▸ EXERCISE DATA
********************
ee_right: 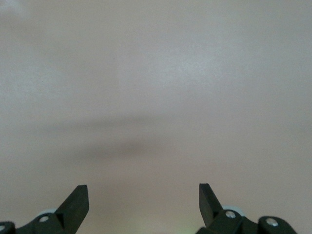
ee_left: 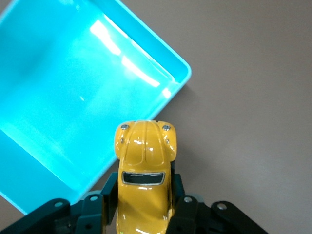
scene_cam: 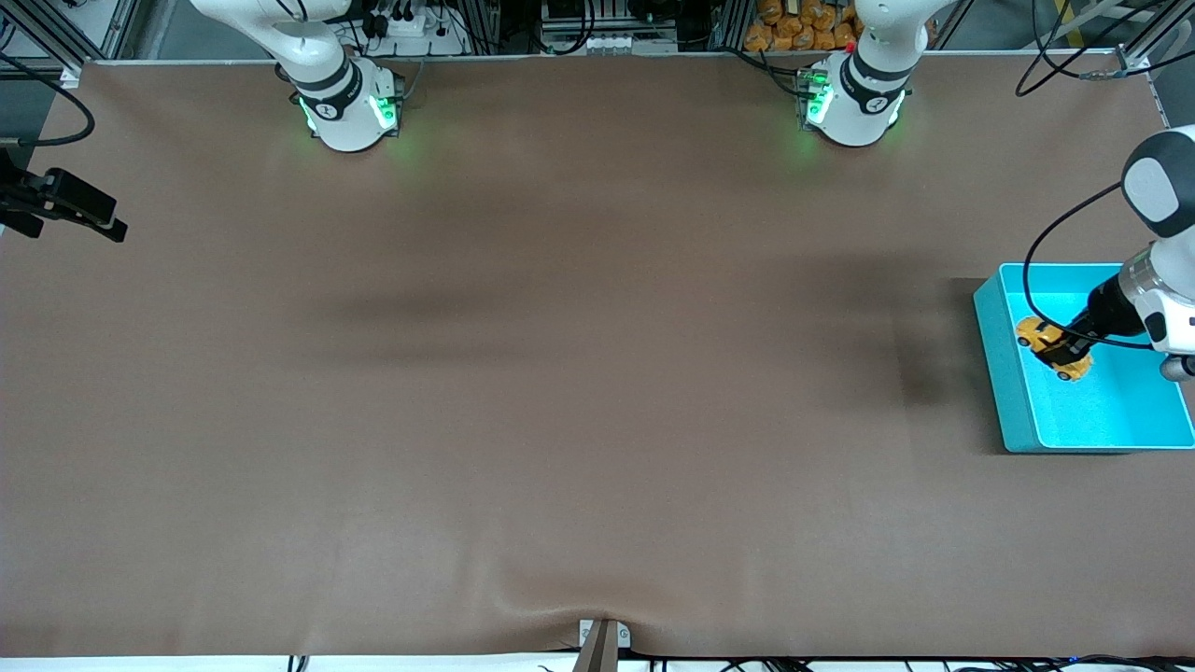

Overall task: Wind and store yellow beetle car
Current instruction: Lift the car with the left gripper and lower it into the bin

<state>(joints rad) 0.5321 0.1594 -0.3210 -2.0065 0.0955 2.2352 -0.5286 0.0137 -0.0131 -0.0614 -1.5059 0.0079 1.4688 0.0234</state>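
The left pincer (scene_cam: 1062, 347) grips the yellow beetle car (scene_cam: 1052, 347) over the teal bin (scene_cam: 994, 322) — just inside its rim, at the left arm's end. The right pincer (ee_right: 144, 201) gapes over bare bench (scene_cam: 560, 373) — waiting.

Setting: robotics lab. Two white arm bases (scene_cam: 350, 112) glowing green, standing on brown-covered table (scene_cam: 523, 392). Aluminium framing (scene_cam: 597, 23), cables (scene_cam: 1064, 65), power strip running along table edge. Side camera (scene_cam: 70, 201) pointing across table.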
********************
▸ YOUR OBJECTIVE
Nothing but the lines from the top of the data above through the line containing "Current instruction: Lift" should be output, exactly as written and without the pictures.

▸ YOUR RESPONSE
ee_right: 
ee_left: 
scene_cam: 

Overall task: Wind and store yellow beetle car
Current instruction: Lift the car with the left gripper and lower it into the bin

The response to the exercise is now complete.